What did you see instead? The code compiled and ran without error but precision was lost

medvednikov commented 3 years ago

Good find!

mareek commented 3 years ago

I'm not sure if it's a compiler bug or problem with the documentation PR #5174 explicitly allowed this kind of promotion but forgot to update the part of the documention I mentionned earlier.

medvednikov commented 3 years ago

It's a compiler bug. @dumblob would you agree?

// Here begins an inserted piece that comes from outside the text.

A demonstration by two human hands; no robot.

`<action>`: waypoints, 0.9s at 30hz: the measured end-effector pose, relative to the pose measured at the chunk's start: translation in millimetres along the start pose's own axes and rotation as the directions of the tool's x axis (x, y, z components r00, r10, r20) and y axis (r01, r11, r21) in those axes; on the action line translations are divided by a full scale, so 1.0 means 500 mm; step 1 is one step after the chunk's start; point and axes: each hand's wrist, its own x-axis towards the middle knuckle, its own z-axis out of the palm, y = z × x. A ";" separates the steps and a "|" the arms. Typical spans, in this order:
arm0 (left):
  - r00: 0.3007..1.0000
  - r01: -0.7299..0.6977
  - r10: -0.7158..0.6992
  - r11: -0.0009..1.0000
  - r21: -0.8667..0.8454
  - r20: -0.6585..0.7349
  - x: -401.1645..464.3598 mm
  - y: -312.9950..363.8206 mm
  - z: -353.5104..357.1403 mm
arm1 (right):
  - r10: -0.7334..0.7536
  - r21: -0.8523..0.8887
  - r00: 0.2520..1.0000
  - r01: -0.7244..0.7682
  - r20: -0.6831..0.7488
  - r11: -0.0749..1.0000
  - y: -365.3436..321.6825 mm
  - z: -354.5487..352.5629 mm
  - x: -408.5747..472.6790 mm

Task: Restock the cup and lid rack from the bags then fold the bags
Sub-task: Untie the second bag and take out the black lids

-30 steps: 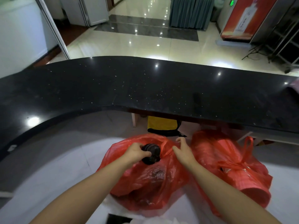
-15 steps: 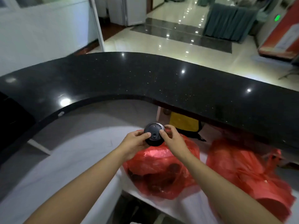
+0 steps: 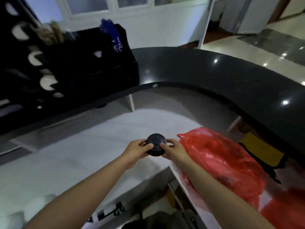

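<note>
Both hands are holding a short stack of black cup lids [image 3: 156, 144] above the white surface [image 3: 92, 146], the left hand [image 3: 137, 150] and right hand [image 3: 174, 149] pinching opposite rims, stack axis pointing roughly toward the camera; the black cup and lid rack [image 3: 69, 71] is lying up and leftward, nearer the left hand; the red bag [image 3: 219, 161] is lying just right

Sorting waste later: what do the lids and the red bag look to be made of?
Lids: apparently matte black moulded plastic, with raised rim and relief. Bag: thin glossy plastic film, crinkled and translucent, with dark shapes showing through.
</note>
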 end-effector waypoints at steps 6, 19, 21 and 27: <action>0.977 0.011 -0.005 1.000 0.028 -0.212 -0.083 -0.042 -0.181 | 0.072 -0.065 0.987 -0.064 0.141 0.996 0.003 0.187 0.002; 0.877 0.202 0.212 0.652 0.731 -0.432 -0.321 -0.234 -0.590 | 0.206 -0.452 0.956 -0.093 0.208 0.887 0.127 0.579 -0.016; 0.878 0.244 0.201 0.593 0.768 -0.434 -0.341 -0.270 -0.626 | 0.206 -0.519 0.959 -0.077 0.195 0.851 0.157 0.620 -0.023; 0.893 0.177 0.263 0.539 0.824 -0.364 -0.362 -0.339 -0.673 | 0.178 -0.704 0.952 0.052 0.250 0.709 0.220 0.683 -0.049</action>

dumblob commented 3 years ago

Yes, it's a compiler bug. The behavior described in doc is a sane behavior.

Delta456 commented 3 years ago

Can we just revert that commit?

dumblob commented 3 years ago

Hm, looking at this after some time I'm sure we should not only disable promotion int->f32, but also int64->f64 (i.e. just revert PR https://github.com/vlang/v/pull/5174 ).

Having it relaxed as it's now is unsafe (i.e. violates the V's promise of safety) and doesn't compose (i.e. makes the judgement about promotions and casting overly complex) with future number types (bigint, bigdecimal, decimal, f128, ...).

medvednikov commented 3 years ago

I agree, these promotions should not be allowed, except for int literals

fn foo(x f32) {}
foo(1)
dumblob commented 3 years ago

I agree, these promotions should not be allowed, except for int literals

fn foo(x f32) {}
foo(1)

@medvednikov what's the difference between these two then?

Hey, careful, the API says it's f32 and you're passing a variable with value which can't be guaranteed to be passed losslessly.

Hey, careful, the API says it's f32 and you're passing a literal value of a type which can't be guaranteed to be passed losslessly.

I'd say there is no difference, but allowing any literal being passed doesn't support this understanding.

What we can do though is to analyze in compile time whether the particular literal can be losslessly casted to the receiver type. That should cover most use cases like the one shown without sacrificing the general default rule of explicit casting.

medvednikov commented 3 years ago

In V, like in Go, number literals are untyped, and are fit into the right type (as long as the value of the literal is not out of bounds). This makes things a lot less verbose.

JalonSolov commented 3 years ago

So if the literal is out of bounds for the type, V should give a warning. Otherwise, silently convert the value to the var type.

dumblob commented 3 years ago

@medvednikov @JalonSolov perfect, it's another way of saying the same as I wrote I think, so we're on the same boat :wink:.